User Centered Design Has Been Around Longer Than You May Think! Case in Point; Irving Thalberg and Previewing the Movies of the 1920s and 30s.
Sometimes it’s easy to forget that user centered design is not just a recent practice associated with building web sites or designing mobile devices such as cell phones or iPods. In fact, user centered design has been around for a long time, in many industries, although it may not have always had the title we give it today.
Irving Thalberg and User Centered Design
One example of user centered design is Irving Thalberg and the popular and successful movies he produced and previewed with target audiences in the 1920s and 1930s.
Irving Thalberg was referred to as the “boy wonder” of Hollywood, and his story is the stuff movies are made about.
Thalberg was born on 30th of May, 1899 in New York City and had health issues all his life, especially a bad heart due to a bout with rheumatic fever he contracted during his teen years. His bad heart and poor health due to overworking would eventually lead to his death at the early age of only 37.
Thalberg was especially intelligent and drove himself hard, skipping going to University after graduating from High School and instead going to work for the largest movie production company of that time, Universal. Thalberg quickly established himself in the upper echelon of Universal, but after a short stint there left to go to a smaller upstart company, Louis B Mayer Productions, partly because of a failed romance with the daughter of Universal’s head, Carl Laemmle.
Thalberg began producing successful movies for Louis B Mayer and soon benefited from the acquisition of Louis B. Mayer Productions by the highly successful theater owner, Marcus Loew. Loew had recently merged Metro Productions with Goldwyn Pictures and needed expert producers to help bring in out-of-control and poorly run movie productions. Thalberg and Mayer would quickly take the new MGM to the pinnacle of Hollywood studios, and make MGM the largest and most successful studio for decades.
User Centered Design: Movie Previews
In many ways Thalberg can be credited for creating the modern movie studio system and many successful production practices still used today. Included in this was Thalberg’s commitment to previewing movies with real audiences prior to releasing the movie to the general public. Previewing a movie with a target audience is an example of user centered design, a practice by the way which is still used today for movies and TV shows.
Thalberg’s use of user centered design worked well, most of his movies were popular with audiences, and the vast majority brought in bountiful profits for MGM. Thalberg used these previews to determine if additional editing or changes were necessary to improve the movie, prior to it’s final release. Thalberg’ genius can even be said to have extended beyond the obvious audience experience, he was apparently able to read the audience’s non-verbal reactions to scenes of a film and instinctively knew what to add or change to make the audience’s reaction for those scenes even better.

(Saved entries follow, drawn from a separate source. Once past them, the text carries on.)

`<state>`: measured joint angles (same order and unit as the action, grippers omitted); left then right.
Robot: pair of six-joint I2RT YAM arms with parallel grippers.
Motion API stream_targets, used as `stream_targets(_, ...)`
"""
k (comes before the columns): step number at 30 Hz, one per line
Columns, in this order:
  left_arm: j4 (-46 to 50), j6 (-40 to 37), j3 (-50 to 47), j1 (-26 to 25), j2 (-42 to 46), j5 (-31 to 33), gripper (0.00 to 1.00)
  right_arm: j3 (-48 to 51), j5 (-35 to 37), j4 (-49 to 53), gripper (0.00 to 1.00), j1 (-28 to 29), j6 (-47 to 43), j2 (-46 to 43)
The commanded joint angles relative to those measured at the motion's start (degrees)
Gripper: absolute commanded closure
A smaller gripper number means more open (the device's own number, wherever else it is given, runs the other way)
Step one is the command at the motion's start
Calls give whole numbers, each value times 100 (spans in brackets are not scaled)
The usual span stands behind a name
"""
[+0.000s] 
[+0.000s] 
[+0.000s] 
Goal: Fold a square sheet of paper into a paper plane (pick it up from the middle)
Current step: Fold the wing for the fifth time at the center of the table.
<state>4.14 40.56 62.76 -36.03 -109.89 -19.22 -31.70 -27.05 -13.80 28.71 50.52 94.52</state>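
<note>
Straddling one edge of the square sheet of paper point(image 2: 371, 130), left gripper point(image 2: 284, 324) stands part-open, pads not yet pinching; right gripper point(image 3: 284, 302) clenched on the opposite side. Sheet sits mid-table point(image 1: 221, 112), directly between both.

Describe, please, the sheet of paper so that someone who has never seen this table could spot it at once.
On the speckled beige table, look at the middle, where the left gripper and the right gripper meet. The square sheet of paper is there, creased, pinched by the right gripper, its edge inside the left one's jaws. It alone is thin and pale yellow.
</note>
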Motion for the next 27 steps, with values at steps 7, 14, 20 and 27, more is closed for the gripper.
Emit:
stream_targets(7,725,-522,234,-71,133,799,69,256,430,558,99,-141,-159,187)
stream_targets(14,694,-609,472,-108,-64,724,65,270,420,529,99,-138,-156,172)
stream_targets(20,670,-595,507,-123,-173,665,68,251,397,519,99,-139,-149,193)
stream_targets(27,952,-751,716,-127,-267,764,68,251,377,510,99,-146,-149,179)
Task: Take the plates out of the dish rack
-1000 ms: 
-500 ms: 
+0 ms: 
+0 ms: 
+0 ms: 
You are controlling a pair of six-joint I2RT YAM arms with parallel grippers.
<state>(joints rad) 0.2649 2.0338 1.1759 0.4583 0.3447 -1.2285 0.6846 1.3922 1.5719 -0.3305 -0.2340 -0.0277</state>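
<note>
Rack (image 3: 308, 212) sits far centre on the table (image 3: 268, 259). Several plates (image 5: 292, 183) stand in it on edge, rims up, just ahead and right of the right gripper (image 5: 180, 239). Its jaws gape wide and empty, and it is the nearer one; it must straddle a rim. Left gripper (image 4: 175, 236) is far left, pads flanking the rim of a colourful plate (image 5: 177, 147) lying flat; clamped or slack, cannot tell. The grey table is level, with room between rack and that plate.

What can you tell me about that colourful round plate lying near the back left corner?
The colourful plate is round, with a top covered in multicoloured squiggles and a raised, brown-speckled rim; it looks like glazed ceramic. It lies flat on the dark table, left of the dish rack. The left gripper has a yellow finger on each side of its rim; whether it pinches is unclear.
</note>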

One example of Thalberg using this non-verbal user feedback to improve the experience was the changes he made after previewing the movie “The Big Parade” as mentioned at the Internet Movie Database:
Thalberg took the rough cut and previewed it before live audiences in Colorado. Although the audiences responded favorably, Thalberg decided to expand the scope of the picture as Vidor had created a war picture without many scenes of war. He had Vidor restage the famous marching Army column sequence with 3,000 extras, 200 trucks and 100 airplanes, adding about $45,000 to the negative cost of the film. After Vidor moved on to another project, Thalberg had other battle scenes shot by director George Hill. The result was a classic, a major hit that proved to be M.G.M.’s most profitable silent picture. “The Big Parade” was an example of Thalberg’s perfectionism as a managing producer.
Sadly, with Thalberg’s success came jealousy and greed. Louis B Mayer became unhappy with the Boy Wonder, especially after Thalberg received a bigger stock compensation reward than Mayer did. With failing health, Thalberg took time off from work and went to Europe with his wife. Mayer used Thalberg’s absence as an opportunity to bring in other Producers, and eliminated Thalberg’s role as the sole Producer of MGM. Thalberg continued producing movies in his more diminished role at MGM, but eventually overworked himself again and caught pneumonia, which resulted in his untimely death.
User Centered Design in Movie Production Today
Thalberg’s legacy lives on today, including the Irving G. Thalberg Memorial award given to a distinguished Producer at the Academy Awards every year, and of course the continuing practice of user centered design with previews of new movies. I actually attended several movie and TV show previews, the one that most readily comes to mind being a preview for the movie The Abyss. I distinctly recall the fairly lengthy multi-page survey each audience member had to complete after viewing the movie, including questions about how much I liked or disliked each of the major characters, scenes I like best, or worst, and overall satisfaction with the movie, along with many others. It’s interesting to think that a user centered design practice established during the beginning of the golden age of the Studio system is alive and well and still being used today.